REQUIRED ACTION ::
Going through the material below, output exactly the lines from the one containing "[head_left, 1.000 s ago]" through the one containing "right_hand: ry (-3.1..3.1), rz", and no pictures.

▼

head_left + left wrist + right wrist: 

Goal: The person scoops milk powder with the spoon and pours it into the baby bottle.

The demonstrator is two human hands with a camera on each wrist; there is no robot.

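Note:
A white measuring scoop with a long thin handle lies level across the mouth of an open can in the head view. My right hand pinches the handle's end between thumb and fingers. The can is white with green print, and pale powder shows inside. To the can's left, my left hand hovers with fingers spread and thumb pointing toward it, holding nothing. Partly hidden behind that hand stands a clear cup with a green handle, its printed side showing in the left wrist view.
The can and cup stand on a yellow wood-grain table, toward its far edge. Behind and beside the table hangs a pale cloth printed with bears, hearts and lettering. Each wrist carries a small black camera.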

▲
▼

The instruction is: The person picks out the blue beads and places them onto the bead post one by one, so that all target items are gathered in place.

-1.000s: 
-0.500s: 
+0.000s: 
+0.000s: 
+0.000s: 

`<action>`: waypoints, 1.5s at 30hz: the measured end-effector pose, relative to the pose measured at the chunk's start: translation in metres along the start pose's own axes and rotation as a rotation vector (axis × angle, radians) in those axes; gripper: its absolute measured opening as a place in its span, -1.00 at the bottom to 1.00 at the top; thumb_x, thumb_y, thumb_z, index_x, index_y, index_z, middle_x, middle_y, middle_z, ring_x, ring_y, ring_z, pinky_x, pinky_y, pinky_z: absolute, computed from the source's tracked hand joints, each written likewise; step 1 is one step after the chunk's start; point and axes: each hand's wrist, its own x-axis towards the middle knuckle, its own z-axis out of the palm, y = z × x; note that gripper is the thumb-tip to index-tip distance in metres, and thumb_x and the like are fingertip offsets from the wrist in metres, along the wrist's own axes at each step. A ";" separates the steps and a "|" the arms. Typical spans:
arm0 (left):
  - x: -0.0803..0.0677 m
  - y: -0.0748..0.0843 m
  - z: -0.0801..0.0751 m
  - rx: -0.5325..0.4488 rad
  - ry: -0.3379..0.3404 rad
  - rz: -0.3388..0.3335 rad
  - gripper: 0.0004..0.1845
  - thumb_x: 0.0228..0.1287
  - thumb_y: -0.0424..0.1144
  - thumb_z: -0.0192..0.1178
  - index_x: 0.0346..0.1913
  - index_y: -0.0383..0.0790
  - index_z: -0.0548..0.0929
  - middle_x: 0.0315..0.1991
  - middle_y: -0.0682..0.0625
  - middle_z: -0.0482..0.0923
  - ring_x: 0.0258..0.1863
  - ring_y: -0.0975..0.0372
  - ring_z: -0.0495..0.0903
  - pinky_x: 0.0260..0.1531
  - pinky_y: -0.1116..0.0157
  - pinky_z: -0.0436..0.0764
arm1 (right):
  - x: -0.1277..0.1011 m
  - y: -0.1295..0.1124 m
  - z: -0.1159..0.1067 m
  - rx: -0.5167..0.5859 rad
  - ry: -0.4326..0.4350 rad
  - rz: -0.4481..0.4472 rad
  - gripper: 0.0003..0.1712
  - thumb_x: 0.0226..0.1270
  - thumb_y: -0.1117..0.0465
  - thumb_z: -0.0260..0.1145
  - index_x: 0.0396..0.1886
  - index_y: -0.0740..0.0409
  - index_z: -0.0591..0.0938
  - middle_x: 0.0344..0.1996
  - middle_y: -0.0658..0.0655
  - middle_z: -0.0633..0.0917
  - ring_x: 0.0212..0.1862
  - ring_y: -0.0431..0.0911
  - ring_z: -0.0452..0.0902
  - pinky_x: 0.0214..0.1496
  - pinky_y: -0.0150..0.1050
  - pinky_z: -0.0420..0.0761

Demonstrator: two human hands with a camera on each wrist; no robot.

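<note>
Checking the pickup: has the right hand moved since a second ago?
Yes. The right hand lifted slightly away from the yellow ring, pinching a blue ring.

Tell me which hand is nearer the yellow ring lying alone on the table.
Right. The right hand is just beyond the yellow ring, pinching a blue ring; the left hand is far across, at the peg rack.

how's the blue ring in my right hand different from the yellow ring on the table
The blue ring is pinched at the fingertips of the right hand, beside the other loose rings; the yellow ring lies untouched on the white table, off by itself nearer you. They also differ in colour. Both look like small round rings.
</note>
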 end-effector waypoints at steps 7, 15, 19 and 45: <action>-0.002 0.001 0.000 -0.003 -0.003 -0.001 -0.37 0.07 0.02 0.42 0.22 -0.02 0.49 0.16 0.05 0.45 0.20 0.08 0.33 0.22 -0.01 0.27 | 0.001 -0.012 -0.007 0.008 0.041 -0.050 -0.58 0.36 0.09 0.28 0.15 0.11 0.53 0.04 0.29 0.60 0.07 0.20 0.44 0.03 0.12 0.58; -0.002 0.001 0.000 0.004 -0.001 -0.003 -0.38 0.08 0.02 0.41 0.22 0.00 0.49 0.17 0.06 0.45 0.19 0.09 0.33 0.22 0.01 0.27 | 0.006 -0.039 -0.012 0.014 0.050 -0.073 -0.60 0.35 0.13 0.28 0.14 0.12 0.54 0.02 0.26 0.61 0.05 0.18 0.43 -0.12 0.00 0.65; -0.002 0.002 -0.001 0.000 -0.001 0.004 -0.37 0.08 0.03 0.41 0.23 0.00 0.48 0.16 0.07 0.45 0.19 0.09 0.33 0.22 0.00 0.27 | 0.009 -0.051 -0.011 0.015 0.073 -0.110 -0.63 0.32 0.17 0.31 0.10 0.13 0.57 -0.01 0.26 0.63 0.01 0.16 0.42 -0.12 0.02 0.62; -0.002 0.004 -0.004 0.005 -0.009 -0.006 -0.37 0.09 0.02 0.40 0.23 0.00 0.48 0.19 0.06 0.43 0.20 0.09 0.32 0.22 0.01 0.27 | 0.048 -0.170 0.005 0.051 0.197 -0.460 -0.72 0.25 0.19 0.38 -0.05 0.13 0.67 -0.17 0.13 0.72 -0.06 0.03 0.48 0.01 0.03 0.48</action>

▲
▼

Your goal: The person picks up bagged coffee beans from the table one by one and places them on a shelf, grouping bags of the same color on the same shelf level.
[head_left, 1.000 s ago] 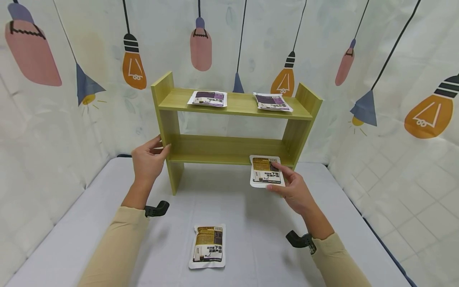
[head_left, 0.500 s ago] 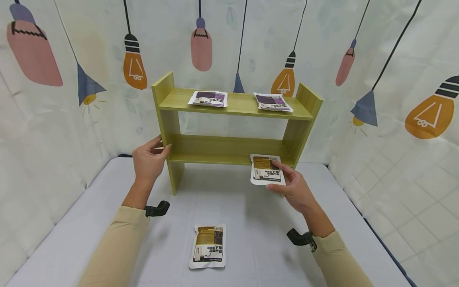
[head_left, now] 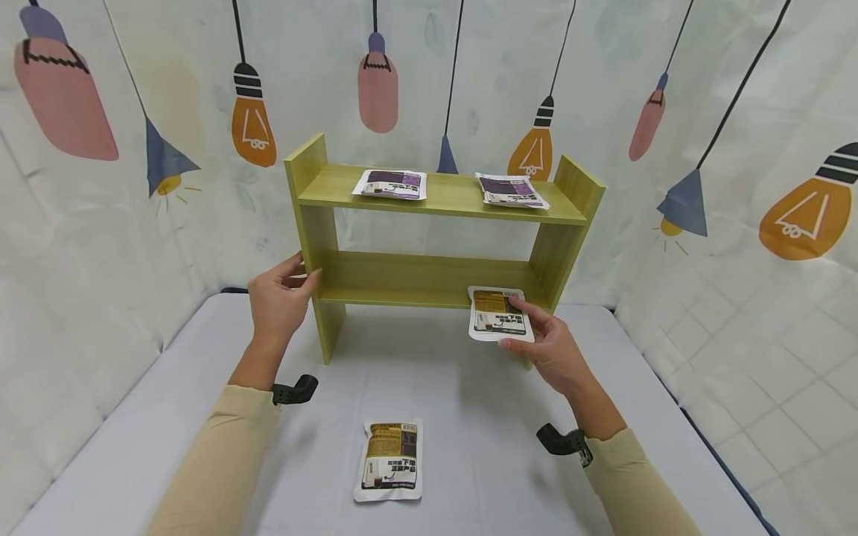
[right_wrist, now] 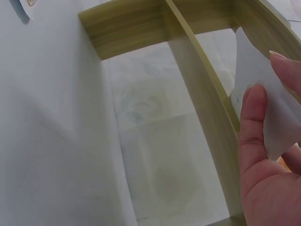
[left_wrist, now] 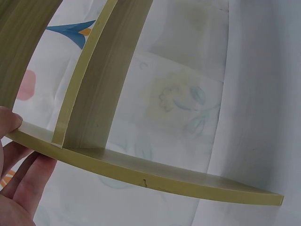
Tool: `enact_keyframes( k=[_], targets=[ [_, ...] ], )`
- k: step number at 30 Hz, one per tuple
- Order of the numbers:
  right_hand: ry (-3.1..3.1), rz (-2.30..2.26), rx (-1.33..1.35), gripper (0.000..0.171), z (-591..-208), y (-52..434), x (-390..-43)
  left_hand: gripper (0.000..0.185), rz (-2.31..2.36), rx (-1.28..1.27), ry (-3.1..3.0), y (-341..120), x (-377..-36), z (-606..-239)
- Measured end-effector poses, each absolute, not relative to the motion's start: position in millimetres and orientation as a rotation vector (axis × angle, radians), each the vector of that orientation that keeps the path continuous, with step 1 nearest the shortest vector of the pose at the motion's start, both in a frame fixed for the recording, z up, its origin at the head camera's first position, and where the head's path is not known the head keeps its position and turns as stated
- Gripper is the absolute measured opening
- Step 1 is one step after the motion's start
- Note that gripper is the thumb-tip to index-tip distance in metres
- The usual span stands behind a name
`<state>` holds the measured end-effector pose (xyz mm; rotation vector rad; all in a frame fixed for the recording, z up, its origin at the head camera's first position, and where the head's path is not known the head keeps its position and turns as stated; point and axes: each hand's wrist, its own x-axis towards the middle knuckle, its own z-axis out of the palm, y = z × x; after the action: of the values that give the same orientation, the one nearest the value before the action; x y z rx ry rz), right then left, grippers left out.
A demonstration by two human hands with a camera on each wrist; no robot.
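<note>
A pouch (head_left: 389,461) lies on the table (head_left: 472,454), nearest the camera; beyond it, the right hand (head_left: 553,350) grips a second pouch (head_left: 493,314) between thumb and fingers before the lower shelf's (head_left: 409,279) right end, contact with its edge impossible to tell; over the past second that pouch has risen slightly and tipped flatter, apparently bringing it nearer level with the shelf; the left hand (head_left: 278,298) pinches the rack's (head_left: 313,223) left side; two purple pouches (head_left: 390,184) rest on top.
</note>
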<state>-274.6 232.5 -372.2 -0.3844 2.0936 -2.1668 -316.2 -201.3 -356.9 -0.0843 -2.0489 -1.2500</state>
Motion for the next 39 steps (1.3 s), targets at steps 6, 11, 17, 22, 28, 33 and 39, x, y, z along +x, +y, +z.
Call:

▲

COMPLETED TASK ::
[head_left, 1.000 s ago] 
[head_left, 0.500 s ago] 
[head_left, now] 
[right_wrist, now] 
[left_wrist, now] 
Tool: `enact_keyframes( k=[_], targets=[ [_, ...] ], )`
- k: step number at 30 Hz, one per tuple
- Order of the numbers:
  right_hand: ry (-3.1..3.1), rz (-2.30..2.26), rx (-1.33..1.35), gripper (0.000..0.171), z (-591..-208), y (-52..434), x (-390..-43)

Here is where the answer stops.